UTF8 IPTC metadata


I have some trouble with the charset of image captions, namely the non ASCII 7 bits characters are replaced with ‘?’, or even the text stops rendering. (That's what is in the database anyway, but not in the (UTF8) EXIF of my pictures.)

I chose UTF8 images URIs, unicode charset, and UTF8 IPTC in ZP's options, and it connects to the mySQL database in unicode only (client, connection, database, results, server, system). Also the non-latin file names are printed properly, hence I suspect IPTC's reader.

If I edit the database manually and replace the wrong text with something that contains non ASCII 7 bits character everything goes well, but of course I loose my changes when I press "Refresh Metatada" :(

Am I missing something?
(I use ZP version 1.4.2-RC2)


  • Most likely the character set of you image metadata misunderstood. The metadata is supposed to identify itself as UTF-8 if it is so, but often cameras and or software do not do this. Zenphoto will presume image metadata is Ascii unless otherwise informed.

    If the imbedded setting for the character set is not set properly you can override it with the `IPTC encoding` option.
  • Thanks for your reply, sbillard. I had in fact already set IPTC encoding to UTF8, but I didn't know that digikam only generates ASCI IPTC metadata. Hopefully it's more flexible with XMP, and the plugin xmpMetadata you wrote solves my problem ;)
  • hi,
    I have problems with Vietnamese UTF-8. My photos is encoded with unicode and I try set IPTC encoding is UTF-8 and also try use xmpMetadata but characters are wrong.
    I test on both mysql 5.0 and 5.1.
    Please help me!
  • MySQL has no bearing on the encoding of your image metadata. If the metadata does not explicitly set the encoding to UTF-8 it may well not be being stored as such. But if the data is infact UTF-8 and you have set the IPTC encoding option to UTF-8 and the caracters are still wrong, then whatever is encoding them in the image is doing it wrong.
  • Thank sbillard for your reply.
    My column collation is utf8_unicode_ci.

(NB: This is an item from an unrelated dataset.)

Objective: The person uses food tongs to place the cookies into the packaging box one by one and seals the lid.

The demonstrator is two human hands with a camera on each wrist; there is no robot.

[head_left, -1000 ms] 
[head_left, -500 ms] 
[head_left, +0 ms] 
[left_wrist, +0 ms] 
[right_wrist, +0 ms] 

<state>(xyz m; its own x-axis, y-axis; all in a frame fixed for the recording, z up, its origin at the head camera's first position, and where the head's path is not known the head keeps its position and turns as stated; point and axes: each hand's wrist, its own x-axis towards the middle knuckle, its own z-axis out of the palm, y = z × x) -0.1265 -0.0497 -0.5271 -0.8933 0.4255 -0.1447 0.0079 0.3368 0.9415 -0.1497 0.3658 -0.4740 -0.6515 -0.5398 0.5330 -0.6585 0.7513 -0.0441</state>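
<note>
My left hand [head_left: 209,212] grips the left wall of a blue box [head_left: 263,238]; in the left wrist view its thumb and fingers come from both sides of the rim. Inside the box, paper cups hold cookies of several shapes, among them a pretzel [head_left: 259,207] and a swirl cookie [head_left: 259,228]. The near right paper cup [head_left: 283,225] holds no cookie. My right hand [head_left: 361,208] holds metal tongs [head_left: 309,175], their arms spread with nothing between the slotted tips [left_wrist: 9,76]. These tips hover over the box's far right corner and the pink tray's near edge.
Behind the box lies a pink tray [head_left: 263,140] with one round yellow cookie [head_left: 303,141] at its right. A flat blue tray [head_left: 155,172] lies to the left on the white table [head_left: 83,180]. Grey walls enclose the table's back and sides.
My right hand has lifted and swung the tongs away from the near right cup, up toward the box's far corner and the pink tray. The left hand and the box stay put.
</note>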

Now I will change to what?
  • I think I told you that the MySQL coding is not the issue. It is and should be UTF-8. It is the internal encoding of the image metadata. You will have to figure out what character set it is and set the Zenphoto option accordingly.
  • Could you test my photo? I email you one?
    many thanks
  • acrylian Administrator
    No, you can't mail us. Please open a ticket and attach an image there.
  • OK, I have create ticket which contains one attachment. Ticket #2226
    Please help me.
  • Just for everyone to know:

    The image submitted with this ticket has metadata encoded in some form of ASCII, not UTF-8. As well, the data itself does not has ASCII question marks imbedded in it, presumably where saosangmo expects maaningful characters. So Zenphoto merely is presenting the data as it is stored.
  • So, could you guide me how to enforce use UTF-8 without auto dectect encoding of image?
    I want to test some cases of encoding settings.
    thank sbillard,
  • This is not a Zenphoto question. You cannot enforce something from Zenphoto when it is being created somewhere else. You need to deal with whatever is setting the image metadata.
  • hi sbillard,
    I am sorry if this information cause bump this topic: when I open my photo with photoshop, I copy the description of photo and paste it into the description in the editor -> save it -> everything display correctly.
    I will try to test some other cases and report you soon.
    many thanks for your support.
  • What you should do is open your image in a hex editor and see what has been placed there. For the image you submitted there was ASCII text of some varient with a large number of imbedded question mark characters.
  • hi sbillard,
    First, hope that I lost my account on forum is by accident.
    My encoding of description photo may be unicode. "a large number of imbedded question mark characters" you mention is the problem I'm trying to solve and need you review it.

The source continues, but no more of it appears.